WHAT THE EXERCISE ASKS: Total the lines of the entries below that hold the string "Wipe", then write only that total.

Source data:
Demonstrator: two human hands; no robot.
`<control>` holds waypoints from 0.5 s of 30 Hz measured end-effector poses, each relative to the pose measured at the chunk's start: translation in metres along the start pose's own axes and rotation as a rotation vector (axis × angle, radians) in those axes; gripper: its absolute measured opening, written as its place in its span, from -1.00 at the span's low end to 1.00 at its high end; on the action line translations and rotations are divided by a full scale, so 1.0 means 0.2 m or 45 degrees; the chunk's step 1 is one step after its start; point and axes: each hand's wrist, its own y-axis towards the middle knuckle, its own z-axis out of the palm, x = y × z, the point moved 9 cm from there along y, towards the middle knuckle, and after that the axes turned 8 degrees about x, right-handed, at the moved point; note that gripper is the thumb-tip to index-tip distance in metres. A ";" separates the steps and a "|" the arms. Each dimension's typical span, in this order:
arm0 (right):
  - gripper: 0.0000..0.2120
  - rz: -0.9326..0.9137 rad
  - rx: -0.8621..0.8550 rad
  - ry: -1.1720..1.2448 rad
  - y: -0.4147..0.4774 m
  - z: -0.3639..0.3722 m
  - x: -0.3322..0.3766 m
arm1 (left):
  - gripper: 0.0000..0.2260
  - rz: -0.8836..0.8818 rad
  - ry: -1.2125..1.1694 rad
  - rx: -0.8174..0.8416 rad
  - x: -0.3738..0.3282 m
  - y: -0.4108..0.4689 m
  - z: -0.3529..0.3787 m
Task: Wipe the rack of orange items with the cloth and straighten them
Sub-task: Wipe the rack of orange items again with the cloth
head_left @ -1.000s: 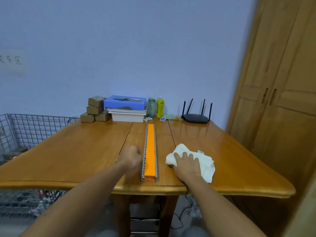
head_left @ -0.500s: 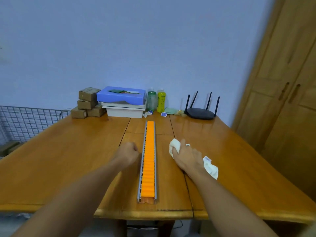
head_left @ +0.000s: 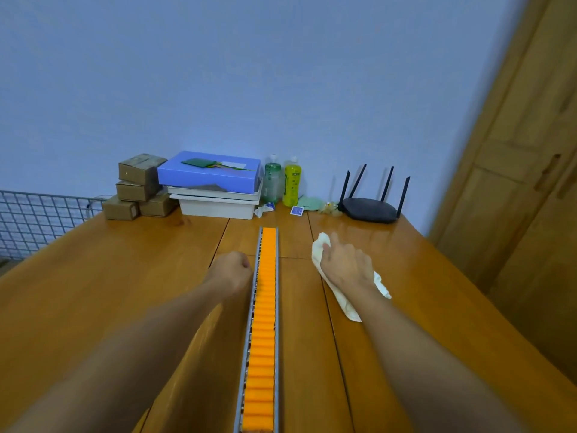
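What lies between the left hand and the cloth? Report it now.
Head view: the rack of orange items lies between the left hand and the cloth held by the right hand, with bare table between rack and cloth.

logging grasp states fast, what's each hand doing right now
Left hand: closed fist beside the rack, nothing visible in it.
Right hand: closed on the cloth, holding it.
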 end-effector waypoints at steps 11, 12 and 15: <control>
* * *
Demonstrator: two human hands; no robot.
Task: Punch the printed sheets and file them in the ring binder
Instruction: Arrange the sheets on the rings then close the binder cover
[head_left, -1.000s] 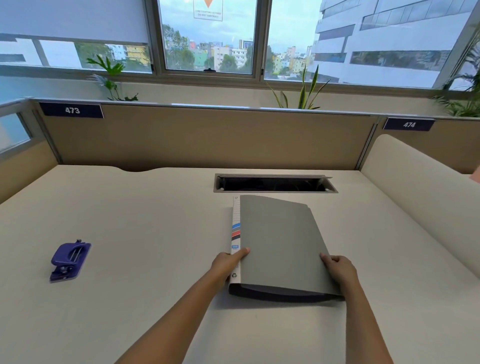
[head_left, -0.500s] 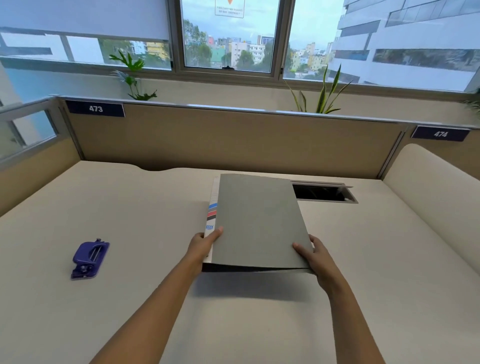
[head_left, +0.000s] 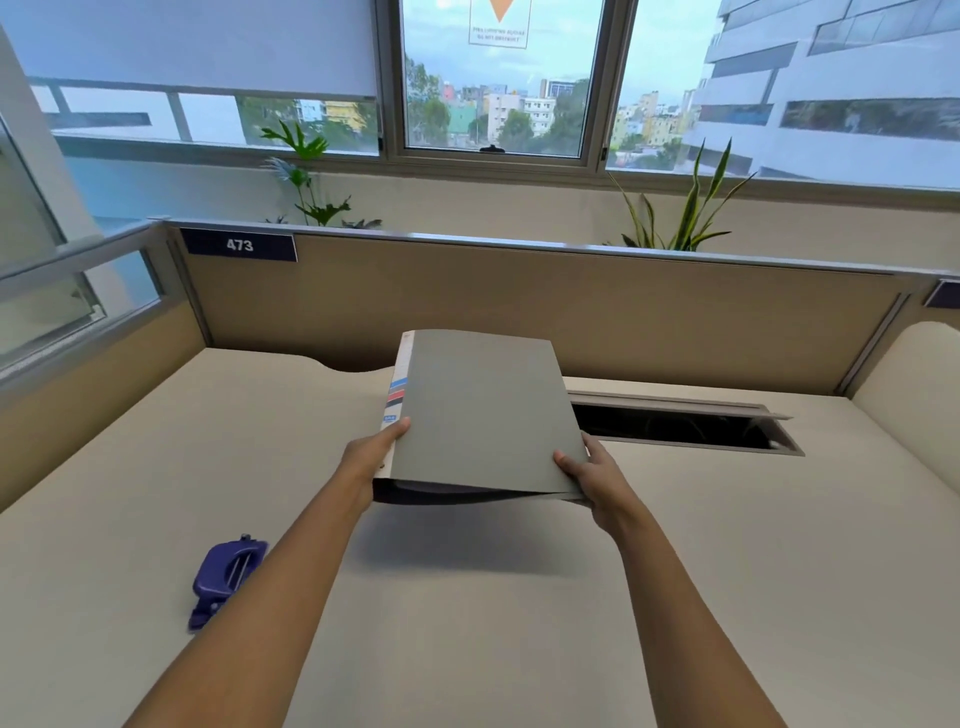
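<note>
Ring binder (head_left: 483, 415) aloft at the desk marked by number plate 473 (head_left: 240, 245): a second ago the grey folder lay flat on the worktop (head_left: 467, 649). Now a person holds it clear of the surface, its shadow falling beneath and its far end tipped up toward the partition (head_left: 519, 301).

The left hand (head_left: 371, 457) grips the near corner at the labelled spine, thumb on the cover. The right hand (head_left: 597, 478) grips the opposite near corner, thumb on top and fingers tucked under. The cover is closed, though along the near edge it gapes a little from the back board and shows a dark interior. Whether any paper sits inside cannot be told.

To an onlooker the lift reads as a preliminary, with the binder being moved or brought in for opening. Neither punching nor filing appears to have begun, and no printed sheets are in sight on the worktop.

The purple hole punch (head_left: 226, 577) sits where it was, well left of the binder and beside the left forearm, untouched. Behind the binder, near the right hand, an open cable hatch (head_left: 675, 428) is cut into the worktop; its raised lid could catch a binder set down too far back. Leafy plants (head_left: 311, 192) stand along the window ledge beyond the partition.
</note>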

ANSWER BELOW: 2